Growing up in Northern Ireland I witnessed the deadly consequences of allowing small differences to destroy a community, as Protestants and Catholics, indistinguishable to look at or listen to, people who shared the same Christian religion, demonized and attacked each other. It was tragic.

The perils of comparing our virtue to others' sins are everywhere. I remember an interfaith clergy meeting, years ago, where we were sharing our criteria for deciding who we would allow to marry in our worship spaces (this was before same-sex marriage was on any mainline pastor's radar). One Baptist preacher put his hand up and said categorically, " I will not marry known sinners." Before we had a chance to unpack what he meant by that, a Roman Catholic priest raised his hand and said, "Um, excuse me, but aren't we all 'known sinners'?" Who's in, who's out. We need to be very careful about excluding others from our own vision of the Kingdom of God, because our vision tends to be extremely limited, unlike God's.

It's easy to slip into that Pharisaic mode of self-congratulation, especially for those of us who spend a lot of time in church. I'm reminded of the Sunday School teacher who finished up a class on this parable by saying, "Well, children, aren't we glad we aren't like that nasty Pharisee?" Wow, even the word "nasty" has been politicized this week, with the hot new hashtag of #nastywoman trending on social media. There's just no escape from the judgmentalism and divisiveness of our public discourse, is there?

In a couple of weeks the election will be behind us. I know I won't be alone in breathing a giant sigh of relief. As you know, we will offer prayers here throughout election day, until an hour after the polls close. We will also offer healing prayers at the noon service on November 9, and there will be much to heal from. Please invite your friends - and especially those who don't share your political views - to join us.

After we all take down the placards on our lawns and get back to posting cat videos on Facebook, how long will it take for us to forget that our neighbor supported the other candidate? How long will it take for those who voted for the winner to stop saying, "I thank you God that I'm not like those people" and for those who voted for the loser to let go of their anger and suspicion?

As the Cathedral for the City, this faith community has a responsibility to set an example of healing and generosity of spirit. We can invite those with whom we differ to pray with us, we can be willing to listen to the hurt, we can encourage one another to play down the triumphalism. Because it is never OK for Christians to say "Thank God I am not like those people." Those people are our neighbors. Those people are beloved children of God, just like us. We are just as broken as those we despise as tax collectors and sinners. We are just as much in need of grace and just as undeserving.

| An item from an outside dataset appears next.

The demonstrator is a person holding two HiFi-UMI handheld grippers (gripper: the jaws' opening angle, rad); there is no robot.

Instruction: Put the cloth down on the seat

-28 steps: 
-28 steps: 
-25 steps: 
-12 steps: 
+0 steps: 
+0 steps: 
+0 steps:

So, when you pray, beware lest your prayer turns into a speech and you start imagining that you have achieved righteousness all by yourself. Remember that it is God who acts, God who judges, God who takes the initiative in reaching out to us with unlimited love and mercy, exalting the humble and humbling the self-exalted, because all are equally unworthy and all are equally precious in God's sight.

Two final thoughts: a decade ago, when the Episcopal Church was locked in conflict over the consecration of Gene Robinson as the first openly gay Episcopal Bishop, two bishops offered reflections that deeply impressed me. Bishop Peter Lee of Virginia told his Standing Committee, "The most dangerous mindset is when we are certain that we are right. I have to keep reminding myself that we might all be wrong about this." And the other was Bishop Robinson himself who said of Nigerian Archbishop Akinola, the most outspoken of those who condemned him, "I keep thinking about how surprised Peter Akinola will be when he finds me sitting next to him in heaven."

To our merciful God be the glory for ever and ever.